Using Trello for project management

I enjoy Trello so much, I wrote two books on it! Pick your flavor.

trello-cover-kindle-thumbtrello-software-dev-kindle-thumb

Now available in the Kindle Store. An abbreviated version of this ebook is below.

Trello Development - Trello

I’ve been using a free organization tool called Trello to manage my projects for many years now. I think it is an amazing, easy to use tool that every non-profit organization should be using for project management. Here is a tutorial and some real examples of others using it.  Many Lean Startups are probably already using this. Are you?

Some aspects of project management

According to some other dudes that offer a certificate in “project management”, this is what it means to manage a project:

Project life cycle
— understand why projects fail and avoid it
Project design
— needs assessment
— stakeholder analysis
— log frames
— problem and objective trees
Implementation
— work plans
— network analysis
GANTT charts
RACI matrix
Monitoring and evaluation
S.M.A.R.T. indicators
End of project transition

Of these, trello is the best tool for project design, implementation, and monitoring. It also is useful for transition and archiving old projects.

Why?

no excel

Because excel, the current default project management software, was designed for tracking financial records. You probably already know why excel is a barrier to shared real-time project management. Trello is free and works anywhere in the world (even on low bandwidth connections).

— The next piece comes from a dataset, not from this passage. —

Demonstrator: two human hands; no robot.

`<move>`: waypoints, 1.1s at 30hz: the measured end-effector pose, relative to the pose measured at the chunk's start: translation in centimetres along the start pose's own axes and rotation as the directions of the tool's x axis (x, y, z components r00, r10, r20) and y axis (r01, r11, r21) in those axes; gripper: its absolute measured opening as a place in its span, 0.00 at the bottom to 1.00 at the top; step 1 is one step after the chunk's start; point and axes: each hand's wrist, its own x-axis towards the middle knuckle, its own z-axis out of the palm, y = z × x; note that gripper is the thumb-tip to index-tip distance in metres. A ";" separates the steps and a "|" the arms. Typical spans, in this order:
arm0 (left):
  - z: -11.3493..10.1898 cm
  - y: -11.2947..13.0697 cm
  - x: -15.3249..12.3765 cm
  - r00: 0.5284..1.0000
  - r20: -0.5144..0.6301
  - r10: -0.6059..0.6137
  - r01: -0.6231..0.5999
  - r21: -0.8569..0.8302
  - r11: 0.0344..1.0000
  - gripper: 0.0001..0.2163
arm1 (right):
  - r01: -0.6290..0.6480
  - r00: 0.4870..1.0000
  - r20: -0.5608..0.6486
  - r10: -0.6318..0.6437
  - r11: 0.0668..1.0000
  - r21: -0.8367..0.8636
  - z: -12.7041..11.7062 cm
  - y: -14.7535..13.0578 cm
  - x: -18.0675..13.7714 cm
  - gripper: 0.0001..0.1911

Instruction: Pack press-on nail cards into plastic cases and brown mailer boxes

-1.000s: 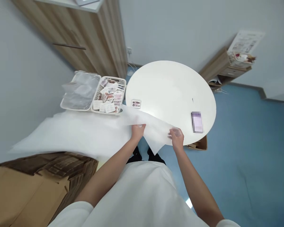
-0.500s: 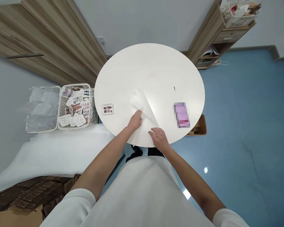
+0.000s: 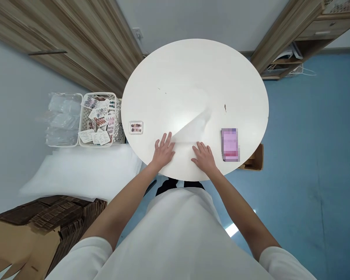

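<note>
Both hands palm down at a thin white sheet (image 3: 191, 128) on the near middle of the round worktop (image 3: 204, 66).
The left hand (image 3: 163, 153) and right hand (image 3: 204, 156) are apart, each with its fingers extended, the left's more widely spread; the left is at the sheet's left corner, the right at its near edge. The sheet's full outline cannot be told against the white surface. A clear case (image 3: 135, 127) lies near the worktop's left edge; a pixelated purple item (image 3: 230, 144) lies right of the right hand. Beyond the left edge stand a basket (image 3: 116, 128) of carded pieces and, adjoining it, a tray of clear bags (image 3: 63, 120). White sheeting (image 3: 87, 171) lies nearer, behind brown cardboard (image 3: 23, 241).
</note>
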 end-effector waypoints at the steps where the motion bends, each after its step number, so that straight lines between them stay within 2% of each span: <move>1: 0.2 0.1 -0.3 0.999 0.029 0.014 -0.015 0.008 1.000 0.14 | 0.004 1.000 0.008 -0.004 1.000 -0.003 -0.1 0.1 0.1 0.23; 2: 0.5 0.1 -0.4 0.999 0.044 -0.015 0.015 0.015 1.000 0.12 | 0.010 1.000 0.013 -0.010 1.000 -0.006 -0.2 0.2 0.2 0.22; 4: 1.1 -0.4 -0.2 0.981 0.028 -0.190 0.189 0.031 0.982 0.15 | 0.026 1.000 0.011 -0.026 1.000 -0.013 -0.4 0.5 0.3 0.21; 7: 1.3 -1.5 1.1 0.883 -0.052 -0.467 0.469 0.029 0.883 0.20 | 0.018 1.000 0.024 -0.018 1.000 -0.017 -0.7 0.8 0.4 0.22; 9: 1.0 -2.0 2.4 0.851 -0.104 -0.515 0.520 0.029 0.854 0.20 | -0.029 0.995 0.094 0.030 0.999 -0.017 -1.0 1.0 0.8 0.18; 11: 0.6 -2.1 3.6 0.861 -0.142 -0.488 0.496 0.029 0.868 0.19 | -0.074 0.981 0.177 0.077 0.997 -0.023 -1.6 1.1 1.9 0.16; 14: 0.4 -1.5 4.3 0.876 -0.172 -0.450 0.456 -0.003 0.890 0.21 | -0.089 0.964 0.249 0.097 0.995 -0.040 -3.0 1.3 4.8 0.20; 17: 0.7 -0.9 3.4 0.877 -0.181 -0.446 0.442 -0.062 0.895 0.23 | -0.063 0.935 0.344 0.086 0.995 -0.078 -4.4 1.5 8.3 0.23; 19: 1.1 -0.8 2.1 0.908 -0.157 -0.388 0.378 -0.087 0.922 0.21 | -0.081 0.922 0.371 0.110 0.992 -0.092 -4.9 1.7 10.4 0.24; 21: 1.4 -1.0 1.3 0.962 -0.097 -0.254 0.244 -0.101 0.964 0.18 | -0.109 0.931 0.340 0.134 0.990 -0.094 -5.0 1.8 12.0 0.25; 23: 1.4 -1.3 1.3 0.995 -0.036 -0.097 0.092 -0.113 0.989 0.19 | -0.099 0.954 0.274 0.121 0.991 -0.093 -4.8 1.8 13.1 0.24; 25: 1.0 -1.7 2.3 0.999 0.012 0.037 -0.035 -0.124 0.992 0.23 | -0.046 0.980 0.190 0.066 0.993 -0.106 -4.5 1.7 13.9 0.24; 27: 0.5 -2.1 4.0 0.990 0.067 0.120 -0.111 -0.132 0.985 0.30 | 0.022 0.994 0.107 -0.008 0.991 -0.130 -4.2 1.5 14.4 0.28; 30: -0.5 -2.6 6.5 0.974 0.193 0.118 -0.106 -0.074 0.992 0.39 | 0.095 0.993 0.080 -0.083 0.982 -0.164 -4.3 1.4 14.9 0.35; 33: -1.4 -3.0 8.2 0.954 0.298 0.008 -0.030 0.068 0.997 0.47 | 0.110 0.990 0.112 -0.090 0.975 -0.191 -4.5 1.7 15.2 0.43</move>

The basic trello board layout for project management: Goals, Activities, Discussion, and Funding

basic_project_management_board.png

Here is my guess at what most project teams need to track on a day to day basis. Notice I said TEAMS and not MANAGERS. Trello is better for progect management because everyone on the team can contribute to tracking; you can trace where each contribution came from, and when; and the project leader is no longer overloaded with micro management tasks.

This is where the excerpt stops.